**TO DO:**
Verbatim copy without pictures. Please print every entry as it stands.

● ● ●

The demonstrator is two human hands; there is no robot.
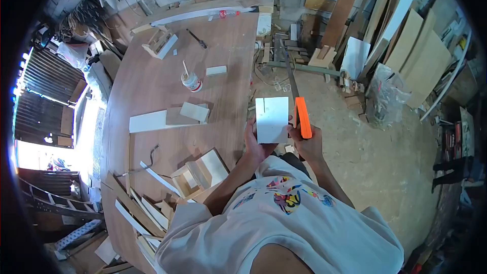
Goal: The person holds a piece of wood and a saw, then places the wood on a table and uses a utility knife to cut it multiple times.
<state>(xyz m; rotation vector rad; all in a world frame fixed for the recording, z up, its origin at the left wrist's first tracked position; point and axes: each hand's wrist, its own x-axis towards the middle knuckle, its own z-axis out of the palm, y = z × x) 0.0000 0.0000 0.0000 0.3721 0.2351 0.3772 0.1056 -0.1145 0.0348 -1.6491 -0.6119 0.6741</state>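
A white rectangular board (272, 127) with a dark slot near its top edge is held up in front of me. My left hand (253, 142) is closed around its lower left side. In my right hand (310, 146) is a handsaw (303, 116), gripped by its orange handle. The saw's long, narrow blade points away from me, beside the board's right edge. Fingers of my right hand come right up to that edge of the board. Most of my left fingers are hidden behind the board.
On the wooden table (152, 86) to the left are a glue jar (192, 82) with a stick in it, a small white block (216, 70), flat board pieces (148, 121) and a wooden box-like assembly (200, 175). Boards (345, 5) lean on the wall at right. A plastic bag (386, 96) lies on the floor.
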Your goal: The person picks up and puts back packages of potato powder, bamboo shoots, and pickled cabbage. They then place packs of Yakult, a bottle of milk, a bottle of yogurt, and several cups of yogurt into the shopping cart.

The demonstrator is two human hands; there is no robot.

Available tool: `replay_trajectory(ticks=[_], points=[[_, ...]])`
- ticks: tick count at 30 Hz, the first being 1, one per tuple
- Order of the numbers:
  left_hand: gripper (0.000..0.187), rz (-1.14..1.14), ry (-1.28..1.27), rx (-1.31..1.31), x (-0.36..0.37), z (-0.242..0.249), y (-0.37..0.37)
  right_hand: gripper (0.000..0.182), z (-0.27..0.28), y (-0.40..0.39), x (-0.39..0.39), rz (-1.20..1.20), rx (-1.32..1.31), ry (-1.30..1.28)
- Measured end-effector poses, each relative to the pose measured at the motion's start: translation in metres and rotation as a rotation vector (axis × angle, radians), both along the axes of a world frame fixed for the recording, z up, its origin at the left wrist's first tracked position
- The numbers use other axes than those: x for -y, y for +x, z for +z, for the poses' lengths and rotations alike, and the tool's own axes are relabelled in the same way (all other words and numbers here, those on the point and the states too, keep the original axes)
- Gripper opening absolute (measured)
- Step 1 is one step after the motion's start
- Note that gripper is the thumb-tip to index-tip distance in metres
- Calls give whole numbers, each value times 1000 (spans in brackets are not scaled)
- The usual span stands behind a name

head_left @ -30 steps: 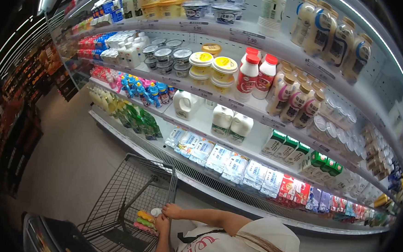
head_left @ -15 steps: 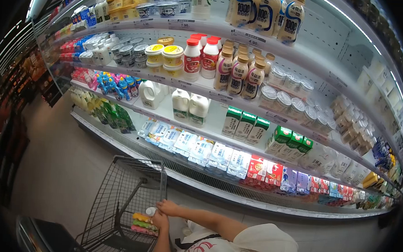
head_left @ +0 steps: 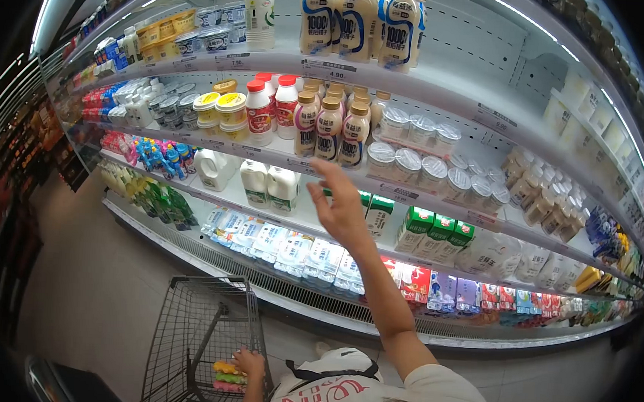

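My right hand is raised in front of the shelves, fingers apart and nothing in it. In the view its fingertips lie just below a group of brown-capped beige bottles; I see no contact with them. Lower down, my left hand is at the right side of a wire shopping cart, its fingers curled. What it grips is hidden. Beside its fingers are yellow, green and pink items, too small to name.
White milk jugs and green-topped cartons stand on the shelf below the bottles. White-lidded cups are to their right. Bagged packs fill the bottom shelf. Grey floor lies left of the cart.
My right hand has left my left hand at the cart and moved up toward the shelves. The white thing by my hands is out of sight. The view has shifted right.
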State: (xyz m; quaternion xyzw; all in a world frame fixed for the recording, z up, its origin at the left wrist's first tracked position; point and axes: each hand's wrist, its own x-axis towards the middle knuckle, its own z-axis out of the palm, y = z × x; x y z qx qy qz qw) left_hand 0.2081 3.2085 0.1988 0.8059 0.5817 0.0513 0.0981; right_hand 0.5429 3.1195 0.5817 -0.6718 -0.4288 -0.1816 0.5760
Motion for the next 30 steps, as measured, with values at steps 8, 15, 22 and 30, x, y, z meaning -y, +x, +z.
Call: replay_trajectory(ticks=[8, 15, 22, 30], points=[[31, -911, 24, 1300, 6, 381, 333, 30, 140, 170, 55, -606, 359, 174], [41, -1010, 293, 1227, 36, 535, 486, 43, 173, 188, 73, -487, 201, -188], [36, -1140, 251, 1334, 35, 537, 500, 44, 166, 195, 66, -677, 284, -294], [30, -1296, 467, 1610, 47, 560, 439, 38, 161, 179, 56, -203, 434, 294]])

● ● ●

**RESULT OF THIS TASK:**
The demonstrator is two human hands; there is no robot.
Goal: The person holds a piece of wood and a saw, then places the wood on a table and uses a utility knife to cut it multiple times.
<state>(xyz m; rotation vector rad; all in a world frame fixed for the recording, z up, its origin at the left wrist's first tracked position; point and axes: each hand's wrist, its own x-axis towards the middle knuckle, its own z-axis out of the palm, y = z × x) 0.0000 0.0000 0.0000 0.3721 0.2351 0.3772 0.1056 -0.1145 0.0348 -1.6491 -0.6119 0.6741</state>
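A white rectangular board (272, 127) with a dark slot near its top edge is held up in front of me. My left hand (253, 142) is closed around its lower left side. In my right hand (310, 146) is a handsaw (303, 116), gripped by its orange handle. The saw's long, narrow blade points away from me, beside the board's right edge. Fingers of my right hand come right up to that edge of the board. Most of my left fingers are hidden behind the board.
On the wooden table (152, 86) to the left are a glue jar (192, 82) with a stick in it, a small white block (216, 70), flat board pieces (148, 121) and a wooden box-like assembly (200, 175). Boards (345, 5) lean on the wall at right. A plastic bag (386, 96) lies on the floor.
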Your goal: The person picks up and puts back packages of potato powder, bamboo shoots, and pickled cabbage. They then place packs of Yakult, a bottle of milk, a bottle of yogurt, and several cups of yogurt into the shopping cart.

The demonstrator is two human hands; there is no robot.

Available tool: `replay_trajectory(ticks=[_], points=[[_, ...]])`
- ticks: tick count at 30 Hz, the first being 1, one per tuple
- Order of the numbers:
  left_hand: gripper (0.000..0.187), rz (-1.14..1.14), ry (-1.28..1.27), rx (-1.31..1.31), x (-0.36..0.37), z (-0.242..0.249), y (-0.37..0.37)
  right_hand: gripper (0.000..0.182), z (-0.27..0.28), y (-0.40..0.39), x (-0.39..0.39), rz (-1.20..1.20), rx (-1.32..1.31), ry (-1.30..1.28)
- Measured end-effector poses, each relative to the pose measured at the motion's start: translation in metres and rotation as a rotation vector (axis × angle, radians), both along the axes of a world frame fixed for the recording, z up, its origin at the left wrist's first tracked position
- The numbers use other axes than those: x for -y, y for +x, z for +z, for the poses' lengths and rotations alike, and the tool's own axes are relabelled in the same way (all other words and numbers here, those on the point and the states too, keep the original axes)
- Gripper opening absolute (measured)
- Step 1 is one step after the motion's start
- Note that gripper is the thumb-tip to index-tip distance in metres
- Calls give whole numbers, each value times 1000 (spans in brackets are not scaled)
- The usual span stands behind a name

head_left @ -30 steps: 
head_left @ -15 steps: 
head_left @ +0 steps: 

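My right hand is raised in front of the shelves, fingers apart and nothing in it. In the view its fingertips lie just below a group of brown-capped beige bottles; I see no contact with them. Lower down, my left hand is at the right side of a wire shopping cart, its fingers curled. What it grips is hidden. Beside its fingers are yellow, green and pink items, too small to name.
White milk jugs and green-topped cartons stand on the shelf below the bottles. White-lidded cups are to their right. Bagged packs fill the bottom shelf. Grey floor lies left of the cart.
My right hand has left my left hand at the cart and moved up toward the shelves. The white thing by my hands is out of sight. The view has shifted right.
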State: (xyz m; quaternion xyzw; all in a world frame fixed for the recording, z up, its origin at the left wrist's first tracked position; point and axes: each hand's wrist, its own x-axis towards the middle knuckle, its own z-axis out of the palm, y = z × x; x y z qx qy qz qw) left_hand 0.2081 3.2085 0.1988 0.8059 0.5817 0.0513 0.0981; right_hand 0.5429 3.1195 0.5817 -0.6718 -0.4288 -0.1816 0.5760
Motion for the next 30 steps, as measured, with values at steps 8, 15, 22 and 30, x, y, z meaning -y, +x, +z.
Call: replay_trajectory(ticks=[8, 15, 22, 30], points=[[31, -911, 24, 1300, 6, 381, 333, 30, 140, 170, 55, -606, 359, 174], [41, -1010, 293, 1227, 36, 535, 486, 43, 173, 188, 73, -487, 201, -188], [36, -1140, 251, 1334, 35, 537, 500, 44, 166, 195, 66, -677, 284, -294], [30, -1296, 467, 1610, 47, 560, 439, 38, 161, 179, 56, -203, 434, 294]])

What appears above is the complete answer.